# Environmental and Social-Economic Assessment (ESA) Dataset

On 1 May 2020, the Canadian Energy Regulator (CER) published the [ESD Data Bank](https://apps.cer-rec.gc.ca/REGDOCS/Home/Index/FAKE), an interactive tool that allows users to visualize, download, and share ESA data from applications filed in support of federally regulated pipeline projects. The tools contains 13,681 and 3,024 unique tables and figures from 37 pipeline projects submitted to the CER between 2003 and 2019 (output files).
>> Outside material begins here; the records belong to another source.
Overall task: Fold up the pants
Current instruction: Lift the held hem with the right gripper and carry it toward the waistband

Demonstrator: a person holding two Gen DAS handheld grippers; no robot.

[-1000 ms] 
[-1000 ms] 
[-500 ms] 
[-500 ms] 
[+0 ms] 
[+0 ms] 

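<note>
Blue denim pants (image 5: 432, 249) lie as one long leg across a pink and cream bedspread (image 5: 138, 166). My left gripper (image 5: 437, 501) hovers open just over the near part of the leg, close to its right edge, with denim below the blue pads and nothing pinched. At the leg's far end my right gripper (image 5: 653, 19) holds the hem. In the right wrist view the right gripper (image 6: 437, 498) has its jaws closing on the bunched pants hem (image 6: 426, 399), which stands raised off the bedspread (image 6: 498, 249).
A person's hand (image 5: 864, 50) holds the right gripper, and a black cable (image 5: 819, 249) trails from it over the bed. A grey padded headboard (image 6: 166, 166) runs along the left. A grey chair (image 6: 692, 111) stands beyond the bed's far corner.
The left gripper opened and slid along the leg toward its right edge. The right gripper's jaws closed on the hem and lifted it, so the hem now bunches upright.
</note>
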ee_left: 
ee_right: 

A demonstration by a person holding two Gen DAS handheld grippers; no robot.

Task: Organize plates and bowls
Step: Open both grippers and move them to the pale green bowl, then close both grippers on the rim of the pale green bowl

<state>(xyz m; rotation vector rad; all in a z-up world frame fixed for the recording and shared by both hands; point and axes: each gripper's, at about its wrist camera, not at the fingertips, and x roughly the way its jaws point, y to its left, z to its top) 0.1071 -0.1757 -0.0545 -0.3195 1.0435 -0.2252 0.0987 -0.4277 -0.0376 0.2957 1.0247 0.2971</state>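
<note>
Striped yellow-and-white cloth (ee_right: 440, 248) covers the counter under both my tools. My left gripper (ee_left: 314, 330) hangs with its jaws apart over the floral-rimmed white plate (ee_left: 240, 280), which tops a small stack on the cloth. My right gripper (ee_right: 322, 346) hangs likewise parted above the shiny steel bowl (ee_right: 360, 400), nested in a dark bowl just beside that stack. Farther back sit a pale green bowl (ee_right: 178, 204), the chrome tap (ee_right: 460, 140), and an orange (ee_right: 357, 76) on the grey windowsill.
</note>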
Data was extracted from 1,902 PDF documents available from the CER's public repository called [REGDOCS](https://apps.cer-rec.gc.ca/REGDOCS).  <br>

To download individual tables (in CSV and JPG format) and figures (in JPG) format, see the [ESD Data Bank](https://apps.cer-rec.gc.ca/REGDOCS/Home/Index/FAKE) Data Bank online tool. The [ESA Data Bank](https://apps.cer-rec.gc.ca/REGDOCS/Home/Index) is an interactive tool that allows users to visualize, download, and share the Canada Energy Regulator’s (CER) ESA data from applications filed in support of federally regulated pipeline projects and related facilities. <br>

This repo contains several python functions that create the ESA dataset and the figure and table output files. Data is extracted from PDF files submitted by pipeline companies. <br>

This Notebooks provides a step by step guide to re-create the ESA Data Bank dataset. In total, 13,681 unique tables were extracted. Many tables span multiple pages, and thus the total number of extracted CSVs is 27,058. Figure data was saved as a unique JPG file. 3,024 figures were extracted in total. 

# About the Code 

Our assumption is that “Index of PDFs for Major Projects with ESAs” is already created.  We will implement the other pieces of codes with functions. The list of the functions are as follows: <br>

1.	Scrape PDF File<br>
Input: Index of PDFs for Major Projects with ESAs: List of the PDF downloadable links  <br>
Output: PDF Files <br>
<br>
2.	Convert PDF to Tika Files <br>
Input: PDF files <br>
Output: Tika Files (XML), A text file with all the files which could not be converted <br>
<br>
3.	Categorization of the PDFs <br>
Input: Index of PDFs for Major Projects with ESAs: List of the PDFs with keywords based on the indices of the PDFs<br>
Output: Index 1 - PDFs for Major Projects with ESAs.csv: PDF file names with categories assigned <br>


Things which we are currently working on but which will be implemented in the Phase 2 of the project are:
-	Index 3 – List of at CSV Files with Categories 
-	Index 4 – List of Images with Categories
-	Index 5 – GIS Locations extracted for PDF Files
-	Index 6 – Alignment Sheets extracted with geotags


# Installing the Required Packages 

In [1]:
#importing standard packages

import pandas as pd
import time
import os
import sys
import requests
#from bs4 import BeautifulSoup as bs
#import wget
import re
from urllib.parse import unquote
import PyPDF2 as p2
import glob
import multiprocessing
from IPython.core.interactiveshell import InteractiveShell
InteractiveShell.ast_node_interactivity = "all"

In [2]:
# importing custom functions 
import scraper
import pdf_categorization
import pickles_functions_mp

# Exploring the Input Files (Index of PDFs for Major Projects with ESAs)

In [3]:
Index0_path = os.path.realpath('..') + "\\Input Files\Index of PDFs for Major Projects with ESAs.csv"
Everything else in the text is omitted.